About this task -> Set down the material exactly as given, please, from its first line through the line that includes "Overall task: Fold".
------------------------------
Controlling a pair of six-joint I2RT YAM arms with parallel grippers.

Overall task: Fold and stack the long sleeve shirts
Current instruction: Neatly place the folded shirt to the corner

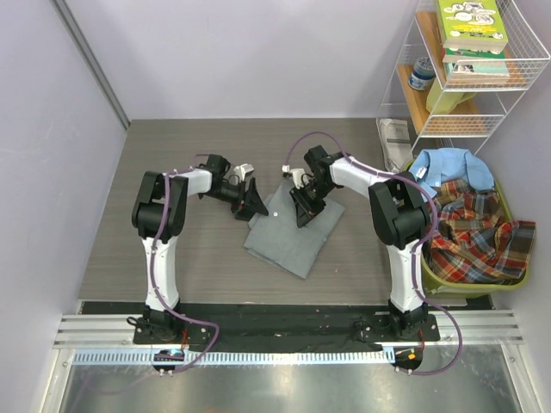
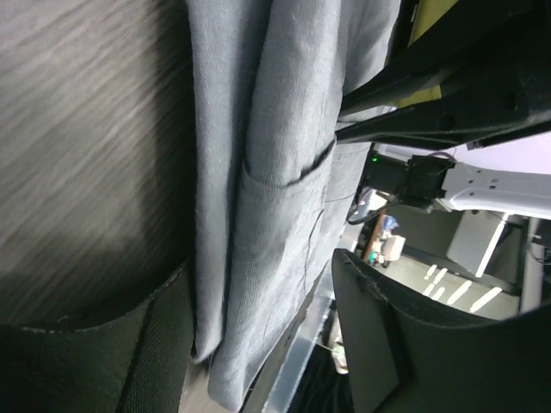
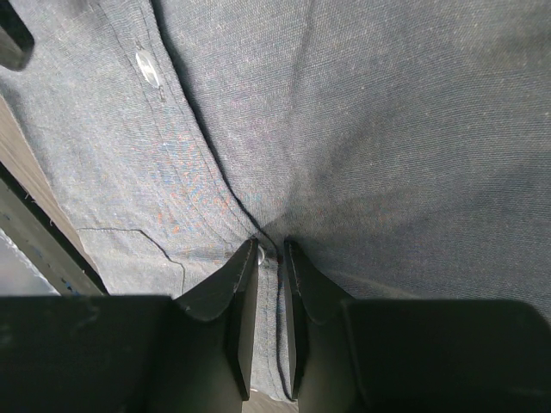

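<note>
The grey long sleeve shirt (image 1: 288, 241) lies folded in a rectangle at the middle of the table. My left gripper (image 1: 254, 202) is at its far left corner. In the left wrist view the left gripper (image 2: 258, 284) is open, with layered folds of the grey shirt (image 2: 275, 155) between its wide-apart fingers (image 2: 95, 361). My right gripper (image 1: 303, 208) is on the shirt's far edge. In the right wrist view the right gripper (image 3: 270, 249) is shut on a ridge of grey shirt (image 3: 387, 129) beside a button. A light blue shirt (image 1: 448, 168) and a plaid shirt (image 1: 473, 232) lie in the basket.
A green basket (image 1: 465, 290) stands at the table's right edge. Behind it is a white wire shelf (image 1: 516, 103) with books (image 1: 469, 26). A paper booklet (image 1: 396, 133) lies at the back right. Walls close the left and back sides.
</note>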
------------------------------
Written response ->
Controlling a pair of six-joint I2RT YAM arms with parallel grippers.

Overall task: Fold and stack the long sleeve shirts

This exercise has nothing more to it.